Pick each line containing the word "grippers" out of the data below.

▶ Data provided:
*** Begin section ***

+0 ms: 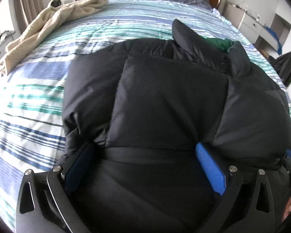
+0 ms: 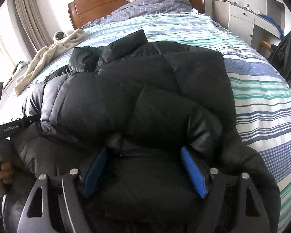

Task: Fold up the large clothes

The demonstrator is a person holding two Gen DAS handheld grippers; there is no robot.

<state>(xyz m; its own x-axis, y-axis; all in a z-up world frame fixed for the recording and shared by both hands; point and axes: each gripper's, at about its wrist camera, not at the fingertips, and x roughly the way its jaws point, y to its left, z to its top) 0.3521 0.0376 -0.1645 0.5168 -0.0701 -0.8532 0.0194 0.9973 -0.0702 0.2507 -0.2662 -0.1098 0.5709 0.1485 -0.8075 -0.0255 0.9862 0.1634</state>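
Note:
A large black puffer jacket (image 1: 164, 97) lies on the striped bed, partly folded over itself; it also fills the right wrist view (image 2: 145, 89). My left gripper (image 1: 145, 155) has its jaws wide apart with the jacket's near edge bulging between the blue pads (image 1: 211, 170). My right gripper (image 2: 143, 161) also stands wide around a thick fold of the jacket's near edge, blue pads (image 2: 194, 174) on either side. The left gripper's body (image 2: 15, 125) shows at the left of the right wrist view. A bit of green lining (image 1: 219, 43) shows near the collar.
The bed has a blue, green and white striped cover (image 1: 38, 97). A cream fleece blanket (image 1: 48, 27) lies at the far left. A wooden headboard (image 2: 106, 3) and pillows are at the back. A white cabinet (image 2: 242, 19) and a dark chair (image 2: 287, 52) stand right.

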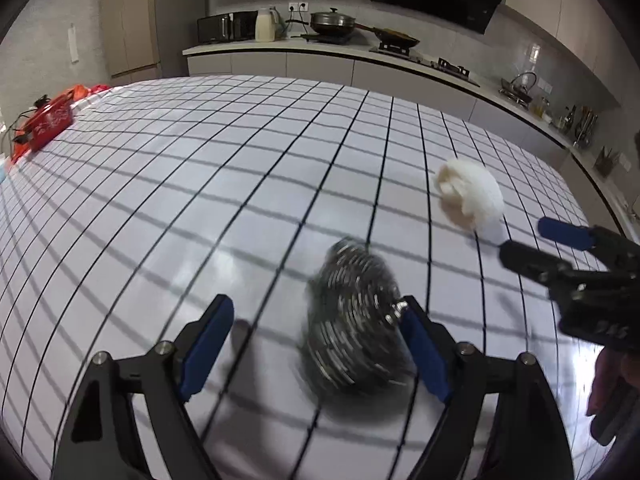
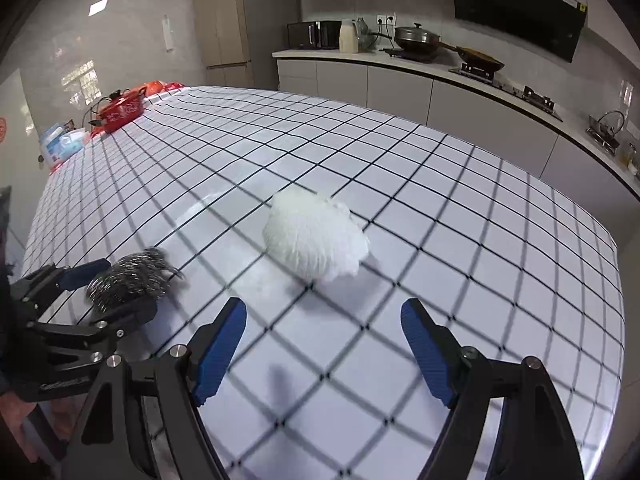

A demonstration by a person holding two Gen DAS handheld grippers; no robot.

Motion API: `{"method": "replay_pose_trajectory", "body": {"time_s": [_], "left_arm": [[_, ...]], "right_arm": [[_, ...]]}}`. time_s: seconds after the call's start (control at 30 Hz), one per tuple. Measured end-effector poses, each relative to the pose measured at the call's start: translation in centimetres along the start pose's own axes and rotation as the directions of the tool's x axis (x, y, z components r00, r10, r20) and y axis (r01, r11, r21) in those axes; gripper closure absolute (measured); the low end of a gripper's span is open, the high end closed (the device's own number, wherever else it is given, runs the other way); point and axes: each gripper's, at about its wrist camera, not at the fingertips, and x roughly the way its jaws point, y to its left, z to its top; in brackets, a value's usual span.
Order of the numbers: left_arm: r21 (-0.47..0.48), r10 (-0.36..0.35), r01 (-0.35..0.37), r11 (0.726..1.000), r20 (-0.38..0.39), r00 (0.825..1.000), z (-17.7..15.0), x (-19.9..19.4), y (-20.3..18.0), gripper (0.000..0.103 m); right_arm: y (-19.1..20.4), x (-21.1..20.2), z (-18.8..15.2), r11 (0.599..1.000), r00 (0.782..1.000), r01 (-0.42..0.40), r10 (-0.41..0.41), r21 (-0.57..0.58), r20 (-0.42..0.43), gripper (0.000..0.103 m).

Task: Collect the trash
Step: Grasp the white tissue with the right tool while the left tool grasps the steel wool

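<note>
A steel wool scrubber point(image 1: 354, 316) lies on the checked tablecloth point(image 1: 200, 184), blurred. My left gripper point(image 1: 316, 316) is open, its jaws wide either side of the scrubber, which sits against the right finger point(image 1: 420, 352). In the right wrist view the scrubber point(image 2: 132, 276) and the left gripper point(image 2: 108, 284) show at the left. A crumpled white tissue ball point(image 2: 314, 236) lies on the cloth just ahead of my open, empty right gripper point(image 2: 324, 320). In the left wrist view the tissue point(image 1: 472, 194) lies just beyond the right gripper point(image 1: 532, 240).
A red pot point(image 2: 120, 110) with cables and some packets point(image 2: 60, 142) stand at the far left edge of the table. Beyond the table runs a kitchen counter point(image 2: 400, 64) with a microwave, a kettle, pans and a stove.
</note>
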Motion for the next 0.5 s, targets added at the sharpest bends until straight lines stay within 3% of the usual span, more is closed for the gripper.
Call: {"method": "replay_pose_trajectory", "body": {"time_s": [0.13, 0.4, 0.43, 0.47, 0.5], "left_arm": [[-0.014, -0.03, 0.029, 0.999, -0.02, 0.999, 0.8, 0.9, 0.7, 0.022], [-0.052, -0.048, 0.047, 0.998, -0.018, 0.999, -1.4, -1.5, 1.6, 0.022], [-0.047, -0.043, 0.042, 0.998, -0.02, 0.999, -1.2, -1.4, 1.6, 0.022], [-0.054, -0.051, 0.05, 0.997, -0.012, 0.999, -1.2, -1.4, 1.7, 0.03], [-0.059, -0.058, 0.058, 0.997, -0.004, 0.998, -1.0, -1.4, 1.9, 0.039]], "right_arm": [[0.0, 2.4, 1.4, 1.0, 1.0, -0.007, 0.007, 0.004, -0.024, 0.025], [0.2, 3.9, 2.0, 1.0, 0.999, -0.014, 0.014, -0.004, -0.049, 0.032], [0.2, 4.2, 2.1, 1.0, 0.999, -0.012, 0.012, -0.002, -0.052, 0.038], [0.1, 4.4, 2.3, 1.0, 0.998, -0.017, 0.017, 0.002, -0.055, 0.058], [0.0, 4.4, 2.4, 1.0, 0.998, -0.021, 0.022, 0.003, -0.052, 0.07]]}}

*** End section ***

▶ Task output:
The demonstrator is a person holding two Gen DAS handheld grippers; there is no robot.
A demonstration by a person holding two Gen DAS handheld grippers; no robot.

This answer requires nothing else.